What the task asks: Among the entries below, find every line that contains the string "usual", then copy it.

=== Section Start ===

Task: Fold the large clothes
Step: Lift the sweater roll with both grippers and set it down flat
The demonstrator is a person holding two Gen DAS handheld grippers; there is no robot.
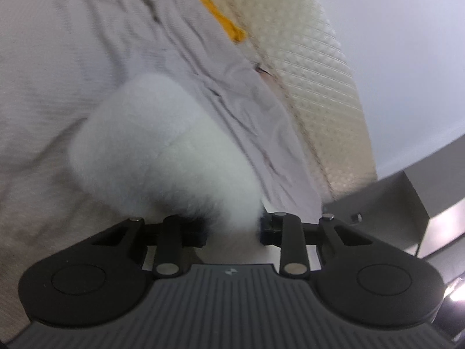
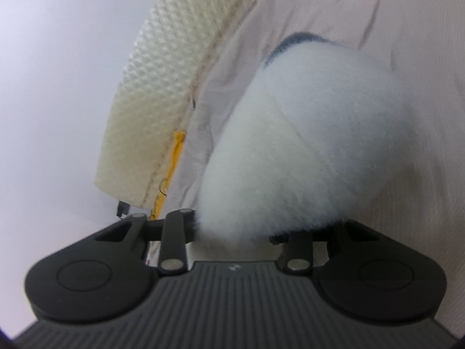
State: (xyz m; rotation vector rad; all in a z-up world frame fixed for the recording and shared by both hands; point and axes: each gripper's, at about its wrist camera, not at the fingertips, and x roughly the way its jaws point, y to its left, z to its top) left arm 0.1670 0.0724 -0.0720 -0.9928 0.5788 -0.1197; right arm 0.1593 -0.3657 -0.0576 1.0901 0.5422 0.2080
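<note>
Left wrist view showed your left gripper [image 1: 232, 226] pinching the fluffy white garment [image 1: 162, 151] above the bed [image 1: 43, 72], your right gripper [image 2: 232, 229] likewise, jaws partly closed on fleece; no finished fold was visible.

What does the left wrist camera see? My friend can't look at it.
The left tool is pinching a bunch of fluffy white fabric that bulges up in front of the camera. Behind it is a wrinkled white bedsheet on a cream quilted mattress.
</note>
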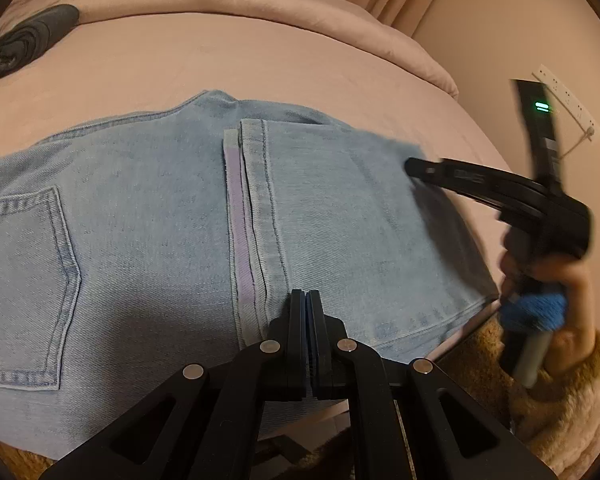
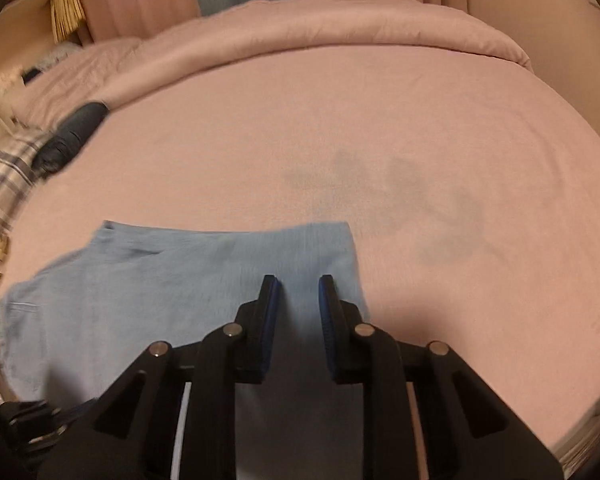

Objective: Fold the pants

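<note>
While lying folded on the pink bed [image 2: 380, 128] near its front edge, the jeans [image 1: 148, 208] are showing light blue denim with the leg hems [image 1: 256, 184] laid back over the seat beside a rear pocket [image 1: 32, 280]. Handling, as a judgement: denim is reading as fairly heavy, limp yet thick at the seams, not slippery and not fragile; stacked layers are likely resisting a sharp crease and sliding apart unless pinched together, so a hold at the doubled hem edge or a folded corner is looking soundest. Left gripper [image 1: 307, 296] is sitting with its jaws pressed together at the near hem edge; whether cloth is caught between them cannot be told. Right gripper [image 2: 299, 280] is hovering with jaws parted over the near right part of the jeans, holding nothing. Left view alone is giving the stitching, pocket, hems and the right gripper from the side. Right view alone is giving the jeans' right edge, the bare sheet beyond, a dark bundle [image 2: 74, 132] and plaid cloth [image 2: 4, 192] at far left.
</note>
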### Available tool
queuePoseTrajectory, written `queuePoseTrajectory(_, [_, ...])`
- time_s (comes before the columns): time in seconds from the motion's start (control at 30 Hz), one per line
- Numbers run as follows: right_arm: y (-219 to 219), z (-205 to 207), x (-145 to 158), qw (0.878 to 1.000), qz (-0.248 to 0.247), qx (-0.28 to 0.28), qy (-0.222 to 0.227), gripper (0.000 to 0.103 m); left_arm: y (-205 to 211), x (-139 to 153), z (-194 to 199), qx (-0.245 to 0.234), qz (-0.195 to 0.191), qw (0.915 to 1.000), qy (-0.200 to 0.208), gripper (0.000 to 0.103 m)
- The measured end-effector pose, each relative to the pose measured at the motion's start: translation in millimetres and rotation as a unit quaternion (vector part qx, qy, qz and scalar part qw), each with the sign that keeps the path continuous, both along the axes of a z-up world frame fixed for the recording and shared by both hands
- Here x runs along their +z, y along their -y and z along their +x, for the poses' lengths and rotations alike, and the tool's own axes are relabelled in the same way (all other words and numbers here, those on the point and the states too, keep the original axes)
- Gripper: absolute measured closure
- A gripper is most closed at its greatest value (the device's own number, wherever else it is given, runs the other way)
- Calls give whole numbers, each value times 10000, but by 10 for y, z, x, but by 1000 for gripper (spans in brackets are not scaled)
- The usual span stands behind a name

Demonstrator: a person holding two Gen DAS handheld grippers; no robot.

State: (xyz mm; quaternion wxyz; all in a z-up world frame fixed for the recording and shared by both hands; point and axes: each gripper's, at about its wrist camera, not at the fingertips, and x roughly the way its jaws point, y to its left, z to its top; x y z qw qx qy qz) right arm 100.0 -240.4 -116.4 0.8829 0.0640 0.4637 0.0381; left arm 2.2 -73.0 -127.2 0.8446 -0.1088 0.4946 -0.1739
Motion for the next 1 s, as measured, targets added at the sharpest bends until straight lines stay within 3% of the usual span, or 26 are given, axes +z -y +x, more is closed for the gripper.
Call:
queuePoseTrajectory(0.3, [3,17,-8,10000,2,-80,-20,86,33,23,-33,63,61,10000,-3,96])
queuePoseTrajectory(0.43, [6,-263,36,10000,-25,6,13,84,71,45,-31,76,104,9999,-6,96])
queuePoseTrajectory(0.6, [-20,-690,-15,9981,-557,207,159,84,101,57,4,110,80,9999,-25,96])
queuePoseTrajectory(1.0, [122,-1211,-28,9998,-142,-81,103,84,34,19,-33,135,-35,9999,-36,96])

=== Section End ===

Answer space:
- The usual span stands behind a name
Motion for the next 1 s, as measured, targets added at the sharpest bends until straight lines stay within 3% of the usual span, or 26 are given, axes +z -y +x, more is closed for the gripper.

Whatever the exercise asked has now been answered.